Is the Fundamental Groupoid a Bicategory?

It isn't a bicategory, but this doesn't have to do with $2$-cells being isomorphisms. (They're really equivalences and, in fact, the $1$-cells are also equivalences.) The reason it fails to be a bicategory is that composition of $2$-cells isn't strictly associative or unital: in fact, this is exactly the same problem that means that points-and-paths doesn't define a category.

It sounds like what you are trying to describe is the fundamental ∞-groupoid $\pi(X)$ of $X$, which has the structure of an ∞-category (in fact, a (∞,0)-category), rather than a bicategory. The $n$-cells are the "$n$-dimensional paths" in $X$, and the composition axioms hold only up to equivalence.

The fundamental groupoid $\pi_1(X)$ is then the $1$-truncation of $\pi(X)$, which quotients the $1$-cells (i.e. paths) by higher equivalence. The resulting structure is a groupoid, which is in turn a category.

The structure you (almost) describe is the $2$-truncation of $\pi(X)$, which is indeed a bicategory (in fact, it's a $2$-groupoid), except the $2$-cells are equivalence classes of homotopies, rather than homotopies themselves. This ensures that the rules governing composition of $2$-cells hold strictly.

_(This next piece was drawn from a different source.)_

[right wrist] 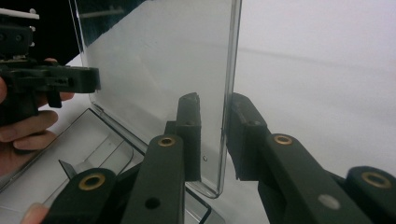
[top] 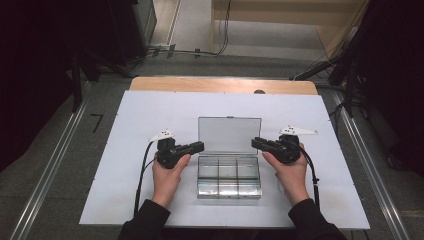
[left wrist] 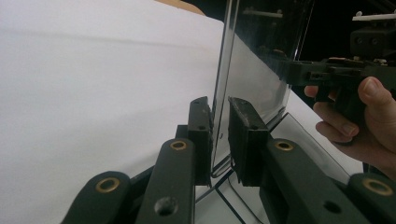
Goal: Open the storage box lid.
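Note:
A clear plastic compartment box (top: 229, 193) sits mid-table with its lid (top: 229, 132) standing upright. My left gripper (top: 201, 146) is at the lid's left edge; in the left gripper view its jaws (left wrist: 220, 116) press the lid (left wrist: 261, 70) edge from both sides. At the lid's right edge is my right gripper (top: 254, 143). In the right gripper view its jaws (right wrist: 215, 121) straddle the lid (right wrist: 159, 60) edge, with a gap on the inner side. The box's compartments look empty.
The box rests on a white sheet (top: 135, 165) that covers the table, with a wooden edge (top: 220, 85) at the far side. Cables trail from both grippers toward the near edge. Dark stands and floor cables lie beyond the table.

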A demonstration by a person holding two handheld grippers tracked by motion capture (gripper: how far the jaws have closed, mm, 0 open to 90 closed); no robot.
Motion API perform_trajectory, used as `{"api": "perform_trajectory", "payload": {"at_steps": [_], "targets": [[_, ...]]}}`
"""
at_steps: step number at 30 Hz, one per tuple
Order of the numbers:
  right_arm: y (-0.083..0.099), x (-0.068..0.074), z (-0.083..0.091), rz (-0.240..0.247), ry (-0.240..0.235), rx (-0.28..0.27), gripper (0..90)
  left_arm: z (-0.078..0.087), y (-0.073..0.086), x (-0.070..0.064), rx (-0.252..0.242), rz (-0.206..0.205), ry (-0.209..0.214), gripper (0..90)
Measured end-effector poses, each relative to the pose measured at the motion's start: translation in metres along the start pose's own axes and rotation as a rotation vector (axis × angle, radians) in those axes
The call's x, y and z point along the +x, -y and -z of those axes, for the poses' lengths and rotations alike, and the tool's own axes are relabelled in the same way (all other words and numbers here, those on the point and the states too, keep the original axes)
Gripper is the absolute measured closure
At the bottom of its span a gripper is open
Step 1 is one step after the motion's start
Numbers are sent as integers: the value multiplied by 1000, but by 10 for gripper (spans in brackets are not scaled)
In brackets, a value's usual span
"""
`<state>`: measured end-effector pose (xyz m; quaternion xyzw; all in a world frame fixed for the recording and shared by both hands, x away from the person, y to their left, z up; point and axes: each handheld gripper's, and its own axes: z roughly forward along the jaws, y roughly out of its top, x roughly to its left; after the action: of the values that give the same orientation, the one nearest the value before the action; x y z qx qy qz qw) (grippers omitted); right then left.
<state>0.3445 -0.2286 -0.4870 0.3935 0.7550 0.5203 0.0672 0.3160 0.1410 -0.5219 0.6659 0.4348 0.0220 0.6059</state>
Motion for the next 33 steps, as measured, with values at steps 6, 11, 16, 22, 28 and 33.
{"api": "perform_trajectory", "payload": {"at_steps": [6,11,16,22,28,33], "targets": [[0,-4,-4,-43,-12,8,734,-2,1,2,14,11,-6,800],[0,-7,-8,-74,-7,20,715,-5,3,3,32,20,-12,789],[0,-9,-10,-107,-4,28,705,-6,3,5,43,33,-16,776],[0,-11,-15,-143,5,44,678,-7,4,6,53,46,-25,750],[1,-12,-19,-176,22,65,652,-8,4,5,70,45,-39,708],[3,-13,-23,-201,45,94,621,-9,5,6,79,53,-56,666]]}}
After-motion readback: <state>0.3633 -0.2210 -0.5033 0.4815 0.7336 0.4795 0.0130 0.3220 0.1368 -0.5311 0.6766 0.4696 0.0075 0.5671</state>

More generally, the $n$-truncation $\pi_n(X)$ of $\pi(X)$ has points as 0-cells, paths as $1$-cells, homotopies as $2$-cells, homotopies of homotopies as 3-cells, and so on. When you get to the level of $n$-cells, you quotient by higher homotopy to ensure the composition laws for $n$-cells hold strictly; the obtained structure is an $n$-groupoid, a type of weak $n$-category, whatever that means.


The other answer talks about the fundamental $2$-groupoid. I'll discuss the other possible correction to your construction: don't distinguish between parallel $2$-arrows.

Rather than having the $2$-morphisms be homotopies between homotopies, you can just have $2$-morphisms give the "is homotopic to" relation. That is, given paths $f$ and $g$, $\hom(f,g)$ is a one-point set if $f \simeq g$, and is empty otherwise.

The obvious functor from this construction to the fundamental groupoid is an equivalence, since for points $P$ and $Q$, the category $\hom(P,Q)$ is equivalent to the set of homotopy classes of paths from $P$ to $Q$.